The percentage of properly used insecticide-treated (IT) covers was high for 5 months in the trial area in our study. A study in Cambodia shows that when about 88% of IT cover was used properly, a 58% reduction in the pupa per person index was shown at 13 weeks after treatment [21]. Researchers did not find a significant effect of IT covers on entomological indices in north-west Venezuela because the usage of IT cover was low [42]. In light of this study, our findings suggest that a widespread and proper use of IT covers is critical for the suppression of Ae. aegypti.

In addition to IT covers, we used pyriproxyfen, insect growth regulator (IGR), in flower vases and ant traps in the trial area. In Vietnam, people offer flowers on an altar on the first and fifteenth days of the lunar calendar. It takes 13 days for Ae. aegypti to develop in a temperature range of 20-27°C [43]. As the average lowest temperature is 22°C in Ho Chi Minh City [44], adult mosquitoes may emerge before the next floral tribute. Therefore, it is necessary to add IGR to the flower vase when people change water, or the water needs to be cleaned or exchanged at least once in the 15 day interval.

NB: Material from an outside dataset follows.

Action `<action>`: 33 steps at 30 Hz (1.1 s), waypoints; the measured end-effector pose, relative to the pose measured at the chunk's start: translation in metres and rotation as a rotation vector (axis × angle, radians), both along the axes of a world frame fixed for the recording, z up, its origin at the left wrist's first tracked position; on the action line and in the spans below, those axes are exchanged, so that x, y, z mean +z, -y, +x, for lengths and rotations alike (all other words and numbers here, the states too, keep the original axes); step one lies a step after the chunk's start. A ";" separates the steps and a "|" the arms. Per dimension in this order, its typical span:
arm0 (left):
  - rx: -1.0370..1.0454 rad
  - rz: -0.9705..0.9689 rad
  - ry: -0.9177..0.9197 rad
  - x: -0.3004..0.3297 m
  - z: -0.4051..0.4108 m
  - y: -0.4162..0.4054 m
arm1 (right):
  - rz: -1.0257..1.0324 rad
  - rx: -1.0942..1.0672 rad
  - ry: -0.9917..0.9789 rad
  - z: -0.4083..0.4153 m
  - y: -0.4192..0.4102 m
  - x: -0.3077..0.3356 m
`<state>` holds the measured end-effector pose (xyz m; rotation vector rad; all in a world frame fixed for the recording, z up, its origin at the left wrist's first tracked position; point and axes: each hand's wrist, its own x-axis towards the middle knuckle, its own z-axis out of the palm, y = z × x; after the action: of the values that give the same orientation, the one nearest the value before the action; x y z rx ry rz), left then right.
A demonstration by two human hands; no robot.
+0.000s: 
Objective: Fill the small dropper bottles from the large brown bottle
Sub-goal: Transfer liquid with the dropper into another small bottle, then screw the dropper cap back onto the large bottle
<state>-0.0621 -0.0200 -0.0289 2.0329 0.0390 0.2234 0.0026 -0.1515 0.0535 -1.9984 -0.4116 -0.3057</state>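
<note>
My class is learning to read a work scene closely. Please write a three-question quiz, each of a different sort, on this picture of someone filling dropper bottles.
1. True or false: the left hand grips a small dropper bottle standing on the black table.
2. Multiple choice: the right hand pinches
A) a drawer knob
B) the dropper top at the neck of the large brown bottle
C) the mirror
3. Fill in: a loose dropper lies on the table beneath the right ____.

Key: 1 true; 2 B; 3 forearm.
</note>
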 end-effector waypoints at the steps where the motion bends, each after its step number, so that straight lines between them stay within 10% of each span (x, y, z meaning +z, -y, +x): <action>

Dengue infection rates among young children and women have sometimes been higher than in older children and adult males [45,46]. Our monitoring of anti-dengue IgM and IgG in healthy residents in both control and trial area revealed seroconverted cases in both the trial and control area. A lower seroconversion rate in the trial area was evident in children 2–5 years old but there were no clear differences between the men and women of our study, which indicates that our treatment was effective on young children since they stay home most of the time. The seroconversion rates at the trial area were lower than the rates observed in the control area but not enough to be statistically significant. Further research is needed to clarify exactly how human age and gender are related to the seroconversion rate.

Conclusions

In summary, we fixed Olyset® Net to the lids of water containers to reduce the density of immature Ae. aegypti, since the use of insecticides to control mosquitoes at their breeding sites has not been approved for the treatment of drinking water in Vietnam. Pyriproxyfen, an insect growth regulator, was also applied to small water containers such as flower vases to kill mosquito pupae. Our study showed that use of Olyset® Net and pyriproxyfen provided effective control of Ae. aegypti and an intact lid also contributed to the reduction of the density of Ae. aegypti, which can lead to the suppression of dengue epidemics.

Competing interests

The authors declare that they have no competing interests.

Authors’ contributions

HK, TH, LLL, SLH, HNT, HTQV, FH, AT, and MT participated in the study design and coordination. TT, HK, TH, LLL, HTQV, HML, FH, and AT carried out the experimental work. TT, HK, and TH conducted the statistical analysis. TT, HK, and FH drafted the manuscript. All authors read and approved the final manuscript.

Acknowledgements

We thank Lanh Le Van, Preventive Medicine Center of Can Duoc district, Long An province, and Huong Lam Thi Ngoc, Local Health Center in Tan Chanh commune, Can Duoc district, Long An province, for assistance with field work. We are grateful to Ly Huynh Kim Khanh, Nguyen Thi My Tien, Le Thanh Tung, Ngo Xuan Sy, Nguyen Duc Lap, Vu Thi Cuc, and Nguyen Van Trong, as well as all the Arbovirus laboratory’s staff in Pasteur Institute in Ho Chi Minh city, for their active assistance in the entomological monitoring and the serological surveillance. We appreciate Y. Shono, Sumitomo Chemical Co., Ltd. for providing Olyset Net sample and M. Koga, Koyoh Co. Ltd, Fukuoka, Japan and T. Iwashita, Big-Bio Co., Ltd, Kumamoto, Japan for providing Bio Block S.